Task instructions »
Find every line with the string "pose" in the material below and copy it.

Input data »
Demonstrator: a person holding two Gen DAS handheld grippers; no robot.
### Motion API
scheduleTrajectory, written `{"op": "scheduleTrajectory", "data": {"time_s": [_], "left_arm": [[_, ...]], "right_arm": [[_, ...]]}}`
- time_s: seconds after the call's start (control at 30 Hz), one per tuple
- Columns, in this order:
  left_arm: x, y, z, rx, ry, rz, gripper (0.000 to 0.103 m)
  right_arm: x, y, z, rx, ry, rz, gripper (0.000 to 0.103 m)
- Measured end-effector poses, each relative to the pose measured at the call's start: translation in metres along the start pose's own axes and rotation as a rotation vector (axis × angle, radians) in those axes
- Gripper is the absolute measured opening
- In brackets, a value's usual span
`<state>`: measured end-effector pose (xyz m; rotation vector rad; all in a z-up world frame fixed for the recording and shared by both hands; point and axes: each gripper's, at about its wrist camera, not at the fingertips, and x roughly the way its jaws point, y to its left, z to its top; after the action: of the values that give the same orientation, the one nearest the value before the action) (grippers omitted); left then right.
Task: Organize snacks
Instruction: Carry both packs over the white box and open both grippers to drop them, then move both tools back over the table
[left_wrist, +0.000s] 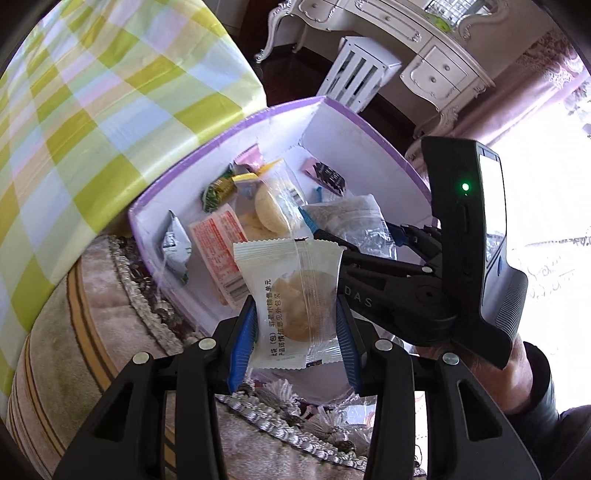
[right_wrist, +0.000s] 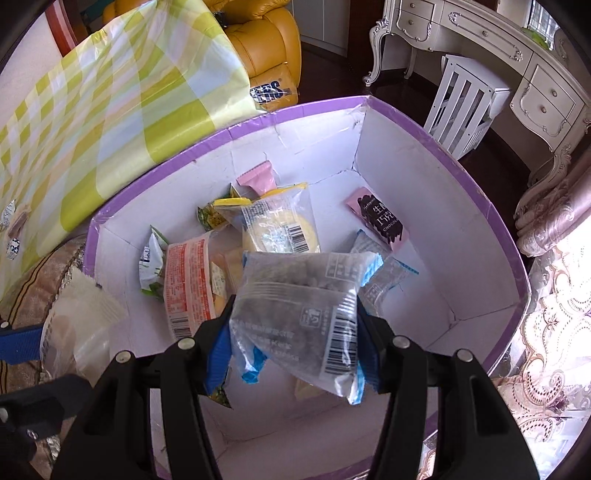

Response to the task »
- Measured end-effector poses, each relative to the pose measured at the call's start: translation in metres along the start pose's own axes and rotation as a rotation vector (axis × angle, radians) in those axes
`<state>`: measured end-effector pose (xyz m; rotation vector rad; all in a z-up world frame fixed for the recording and shared by both hands; point and axes: each gripper's, at about its wrist camera, not at the fingertips, and x roughly the way its jaws point, y to its left, z to its top; after the action: of the values that give the same orientation, the one nearest the value before the action) (grippers omitted); left then right.

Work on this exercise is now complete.